トランプ大統領は米インドFTAに関しても,選挙前の合意が効果的であるため,日米貿易協定と同様にまずは第1段階での合意を達成し,その後で包括的な貿易交渉を進める意向である。こうした,段階的な貿易交渉の進め方は,最近のトランプ政権の通商政策の特徴になりつつある。つまり,限定的な結果を達成してから本格的な交渉に臨むという成果オリエンテッドな手法を推進している。
トランプ大統領の2020年の選挙への危機感の高まりとは別に,インドのRCEPよりも米国との貿易協定を優先する通商政策は,日本のアジア太平洋戦略に影を落とすものとなる。すなわち,RCEPや自由で開かれたインド太平洋構想(FOIP)を核として,インドを巻き込んだ日本の「中国の一帯一路構想」や「第2段階の日米貿易協定交渉」などへの対応が,微妙に変化せざるを得ない。

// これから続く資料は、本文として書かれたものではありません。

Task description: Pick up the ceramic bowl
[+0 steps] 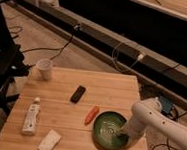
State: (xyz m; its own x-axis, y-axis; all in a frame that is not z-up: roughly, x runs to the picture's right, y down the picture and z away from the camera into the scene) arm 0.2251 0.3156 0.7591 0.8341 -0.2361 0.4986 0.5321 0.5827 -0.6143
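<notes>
The ceramic bowl (109,132) is round, shallow and dark green with a pale swirl inside. It sits on the wooden table (78,113) near its front right corner. My white arm comes in from the right and bends down to the bowl's right rim. The gripper (122,136) is at that rim, low over the bowl's right inner side.
An orange carrot-like piece (91,115) lies just left of the bowl. A black remote (77,94) is at mid table, a white cup (44,68) at the back left, a white tube (31,116) and a white block (49,142) at the front left. Cables run over the floor behind.
</notes>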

米中の覇権争いが激化する中で,インドの重要性は高まっている。日本は対インド直接投資では主要国の1つであるが,インドの国別輸出入額の順位でトップ10に入っておらず,さらなるインドとの経済関係の強化が求められる。今後は,アジアでのサプライチェーンの拡充やアジア太平洋戦略の推進で,いかにインドとの協調・協力関係を構築していくかが一層問われることになる。